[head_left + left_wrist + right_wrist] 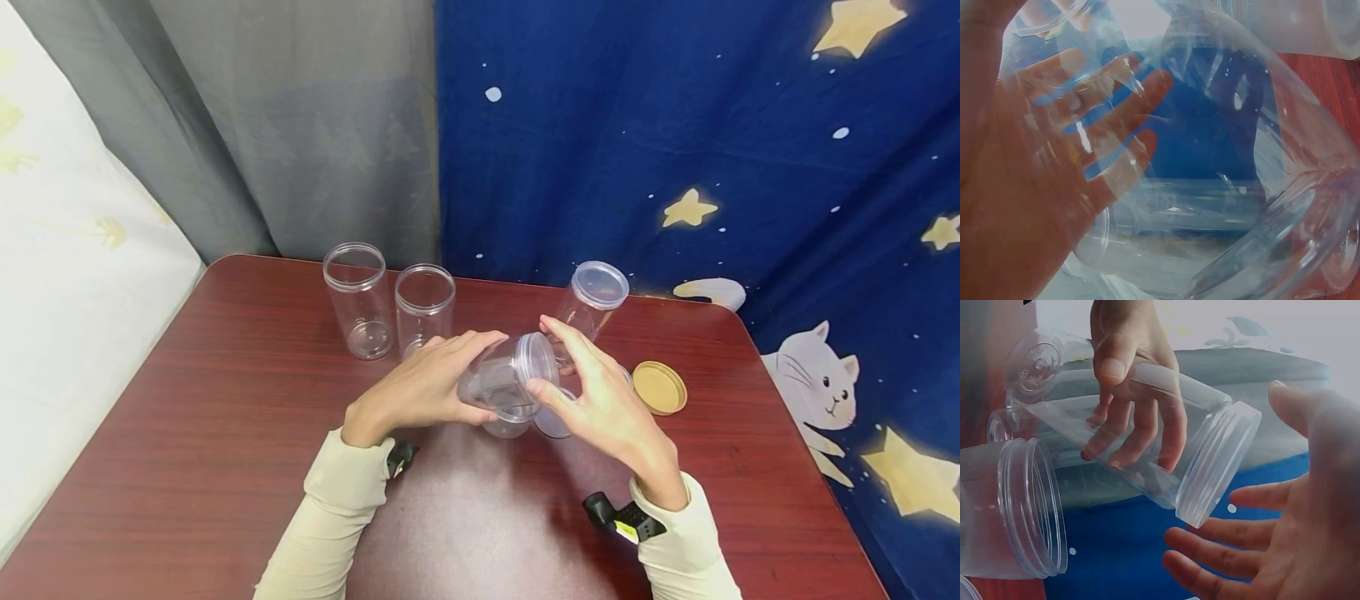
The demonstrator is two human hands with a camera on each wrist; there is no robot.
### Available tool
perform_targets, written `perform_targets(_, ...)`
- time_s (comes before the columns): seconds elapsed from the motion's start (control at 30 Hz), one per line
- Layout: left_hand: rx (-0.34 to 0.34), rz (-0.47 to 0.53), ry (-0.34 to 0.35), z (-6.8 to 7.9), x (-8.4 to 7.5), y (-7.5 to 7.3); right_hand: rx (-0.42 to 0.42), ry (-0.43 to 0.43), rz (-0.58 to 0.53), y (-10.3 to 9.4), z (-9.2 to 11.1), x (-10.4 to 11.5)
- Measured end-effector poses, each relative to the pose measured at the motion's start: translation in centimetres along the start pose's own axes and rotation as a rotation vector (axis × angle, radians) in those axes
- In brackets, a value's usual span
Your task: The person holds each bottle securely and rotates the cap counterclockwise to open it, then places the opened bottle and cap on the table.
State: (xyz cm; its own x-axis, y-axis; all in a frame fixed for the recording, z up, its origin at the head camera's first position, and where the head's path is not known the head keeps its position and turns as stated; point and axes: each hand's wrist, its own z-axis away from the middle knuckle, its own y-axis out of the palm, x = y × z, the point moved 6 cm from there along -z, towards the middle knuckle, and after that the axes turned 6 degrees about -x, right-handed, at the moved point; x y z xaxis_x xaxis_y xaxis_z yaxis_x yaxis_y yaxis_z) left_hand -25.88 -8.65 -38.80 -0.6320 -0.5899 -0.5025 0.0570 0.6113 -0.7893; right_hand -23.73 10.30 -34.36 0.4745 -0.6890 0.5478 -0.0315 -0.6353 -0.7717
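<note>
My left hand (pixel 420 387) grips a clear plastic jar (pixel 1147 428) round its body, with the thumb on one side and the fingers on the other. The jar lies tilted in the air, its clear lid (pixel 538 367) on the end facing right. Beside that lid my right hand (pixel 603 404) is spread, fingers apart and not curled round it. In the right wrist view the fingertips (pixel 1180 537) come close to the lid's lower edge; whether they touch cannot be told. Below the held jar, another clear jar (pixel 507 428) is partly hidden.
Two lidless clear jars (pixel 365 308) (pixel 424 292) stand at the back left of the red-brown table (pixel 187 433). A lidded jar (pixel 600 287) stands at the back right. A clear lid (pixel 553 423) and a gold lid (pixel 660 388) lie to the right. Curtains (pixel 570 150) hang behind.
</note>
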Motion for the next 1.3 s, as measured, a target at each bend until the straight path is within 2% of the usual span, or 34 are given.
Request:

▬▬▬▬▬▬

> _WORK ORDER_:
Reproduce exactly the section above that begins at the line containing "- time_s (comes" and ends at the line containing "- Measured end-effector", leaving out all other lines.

> _SOLVED EXERCISE_:
- time_s (comes before the columns): seconds elapsed from the motion's start (control at 30 Hz), one per line
- Layout: left_hand: rx (-0.34 to 0.34), rz (-0.47 to 0.53), ry (-0.34 to 0.35), z (-6.8 to 7.9), x (-8.4 to 7.5), y (-7.5 to 7.3); right_hand: rx (-0.42 to 0.42), ry (-0.43 to 0.43), rz (-0.58 to 0.53), y (-10.3 to 9.4), z (-9.2 to 11.1), x (-10.4 to 11.5)
- Measured end-effector poses, each relative to the pose measured at the motion's start: translation in centimetres along the start pose's own axes and rotation as a rotation vector (axis × angle, radians) in those axes

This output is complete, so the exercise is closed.